Oggi celebriamo la festa dell’esaltazione della Santa Croce. Qual è il primo sentimento o la prima parola che ci viene sentendo la parola croce? Quasi sempre è una parola di fatica, di sofferenza, malattia, lutto, separazione, peso della vita, preoccupazioni, rifiuti e così via, ingiustizie, quelle cose che pesano tanto.

Ci sono tante croci visibili nel corpo, le vedono anche gli altri, ti guardano e capiscono al volo che hai una grande croce. Ma poi ci sono quelle invisibili, che non si vedono, spessissimo non si dicono, ma si che si portano avanti, a volte tutta la vita, con grande fatica.

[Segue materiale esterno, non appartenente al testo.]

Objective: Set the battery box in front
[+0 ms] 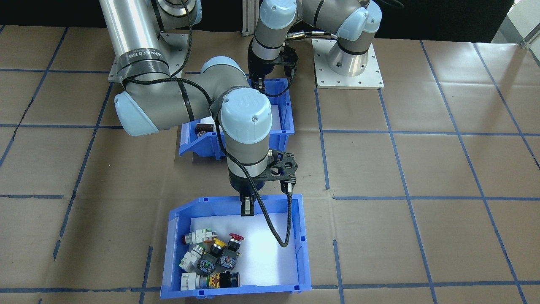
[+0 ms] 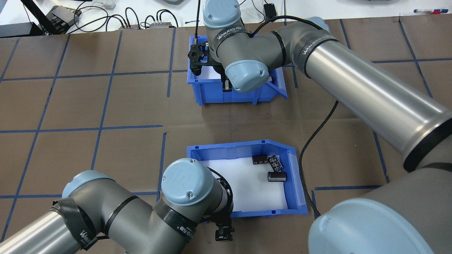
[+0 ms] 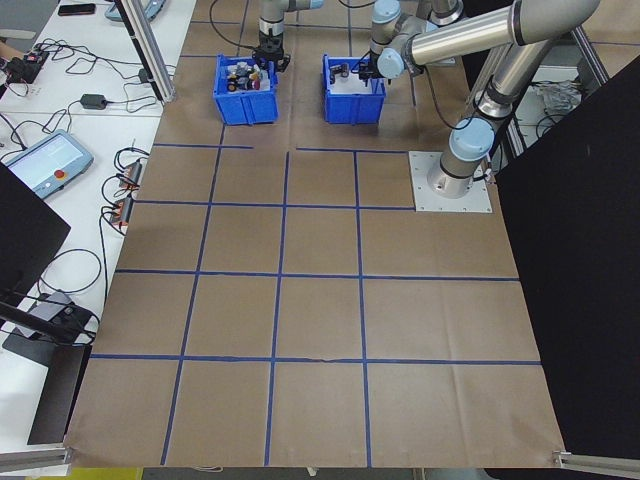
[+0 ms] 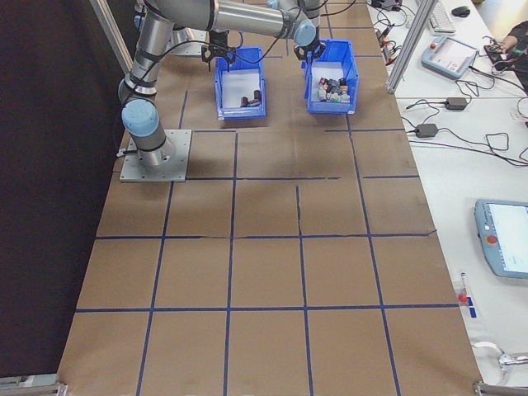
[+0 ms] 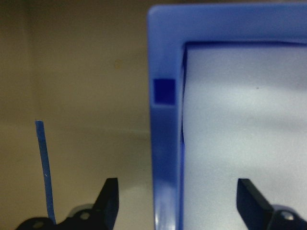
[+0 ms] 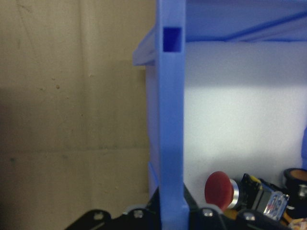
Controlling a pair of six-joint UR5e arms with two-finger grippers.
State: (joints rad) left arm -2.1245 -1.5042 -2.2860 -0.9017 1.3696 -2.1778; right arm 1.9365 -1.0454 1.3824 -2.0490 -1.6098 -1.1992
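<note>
Astride the battery box [image 2: 243, 211] rim, left hand [image 5: 177, 201] spread; right hand [image 6: 170, 213] pinches switch bin [image 1: 303, 249] wall.

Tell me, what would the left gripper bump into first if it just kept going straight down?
Most likely the blue wall of the battery box. The left gripper is open, with one of its fingers outside that wall and the other over the white liner, so the wall sits right between them.

Switch bin [image 2: 212, 92] blocks front; bare table [image 2: 88, 106] btwn bins (left side free)
</note>
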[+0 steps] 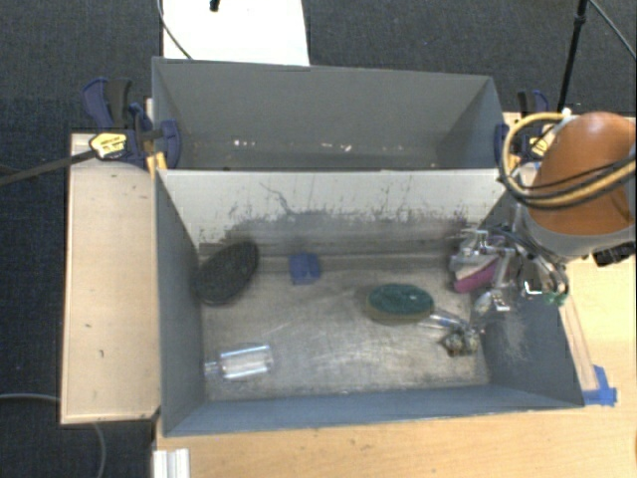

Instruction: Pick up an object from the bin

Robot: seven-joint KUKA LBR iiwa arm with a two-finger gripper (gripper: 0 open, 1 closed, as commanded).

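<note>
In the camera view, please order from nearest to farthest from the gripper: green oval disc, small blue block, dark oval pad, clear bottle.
From the gripper, at the right of the bin:
1. Green oval disc, right of centre.
2. Small blue block, near the back wall.
3. Dark oval pad, back left, and clear bottle, front left: too close to call.

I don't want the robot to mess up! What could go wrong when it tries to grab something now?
The gripper hangs close to the bin's right wall, so it might bump it going down. The small dark thing with a clear handle near it is tiny and could slide away. The green oval disc lies flat and may be hard to grip.
</note>
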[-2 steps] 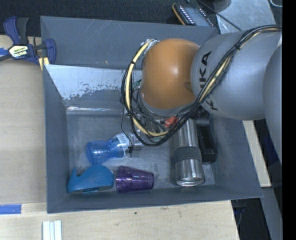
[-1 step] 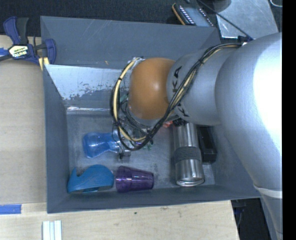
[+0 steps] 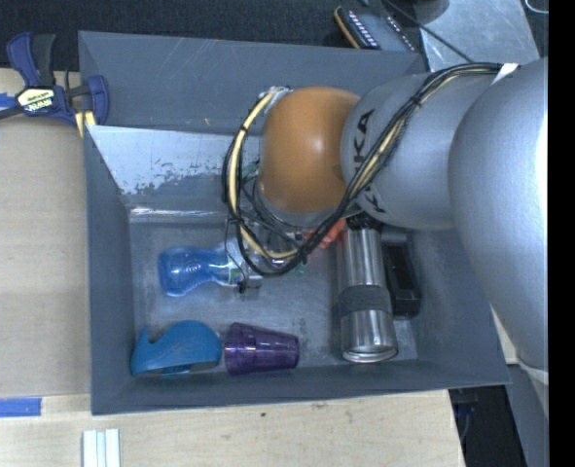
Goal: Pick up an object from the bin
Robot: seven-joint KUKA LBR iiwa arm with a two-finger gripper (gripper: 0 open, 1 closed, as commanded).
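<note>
Gripper [image 3: 240,276] sits low in the bin [image 3: 110,290], at the narrow right end of a clear blue bottle [image 3: 183,270]. The bottle lies on its side on the left half of the floor, fat end toward the left wall. The orange wrist cover [image 3: 302,149] and the cables [image 3: 234,168] hide most of the claw, so I cannot tell whether it is apart, together or clamped on the neck.

Nearby:
- blue rounded lump [image 3: 175,348] in the front left corner
- purple cup [image 3: 260,348] on its side, just beside the lump
- metal flask [image 3: 363,305] lying to the right, with a black block [image 3: 404,280] along its far side

Risks as I judge them:
- The bottle is round and looks slick. A grip on the taper could squeeze it out, or let it roll toward the left wall.
- Held by the neck alone, the heavy end could sag and twist free on the lift.
- I cannot check contact from this angle, so I could lift with nothing held.
- The cable loop hangs low. I think it could catch the flask or drag the cup.
</note>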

Allora uno dice: “Ma che cosa c’è da celebrare di esaltare la croce?”
Vedete, io penso che dobbiamo capirci su questa cosa, perché ne va della qualità e dell’autenticità della nostra fede.

Noi celebriamo, e dobbiamo celebrare, l’esaltazione della Santa Croce. La croce l’abbiamo anche nelle nostre case, ma, a scanso di equivoci, non è la prima cosa da vivere nei confronti di Gesù crocifisso e anche insegnare nella catechesi: “Guarda Gesù quanto ha sofferto, poverino”. Perché il pietismo verso Gesù non è ancora un vissuto di fede autentico. È un pietismo che ha fatto parte anche della nostra fede lungo i secoli, ma è più autentica, invece, un’altra cosa.

Nella prima lettura abbiamo ascoltato che il popolo di Israele è uscito dall’Egitto, sta andando verso la terra promessa, vaga 40 anni. E che cosa succede al popolo di Israele in questo suo peregrinare nel deserto? Che arrivano le fatiche della vita. Non hanno da mangiare, non hanno da bere; sono esposti a che cosa? Se non mangi e non bevi, che cosa rischi? Rischi di morire. E quando rischi di morire sono le croci.

Quando rischi di morire hai paura e quindi si mettono a protestare con Mosè, con Aronne e con il Signore stesso: “Ci hai fatto uscire in questo deserto per farci morire di fame? Perché ci hai fatto uscire? Stavamo bene là!”.

Quando si vive – a meno che uno non voglia soltanto sopravvivere, cioè non essere nemmeno consapevole di cosa vive, di come si sente – ma quando si vive, lungo la vita si incontrano subito tanti ostacoli, tante fatiche, tante croci.

E quando ci arriva la croce, qual è la prima reazione che noi viviamo? “Perché? Perché a me, Signore, ma perché a me?” È la prima reazione. È come se trasformassimo, senza rendercene conto, Dio nel grande incolpato della storia: tutte le ingiustizie, tutte le malattie, tutte le sofferenze, tutte le cose è il “perché” rivolto a Dio.

Ma va bene. Anche Gesù rivolge il suo “perché” sulla croce. Arriva a questo il popolo di Israele. Non si fidano più di Dio, perché quello che succede a loro è come se fosse quasi incompatibile con l’immagine di un Dio nel quale loro si fidavano, che seguivano: il Dio che è sceso in mezzo a loro per liberarli dalla schiavitù e portarli in una terra promessa dove scorre latte e miele.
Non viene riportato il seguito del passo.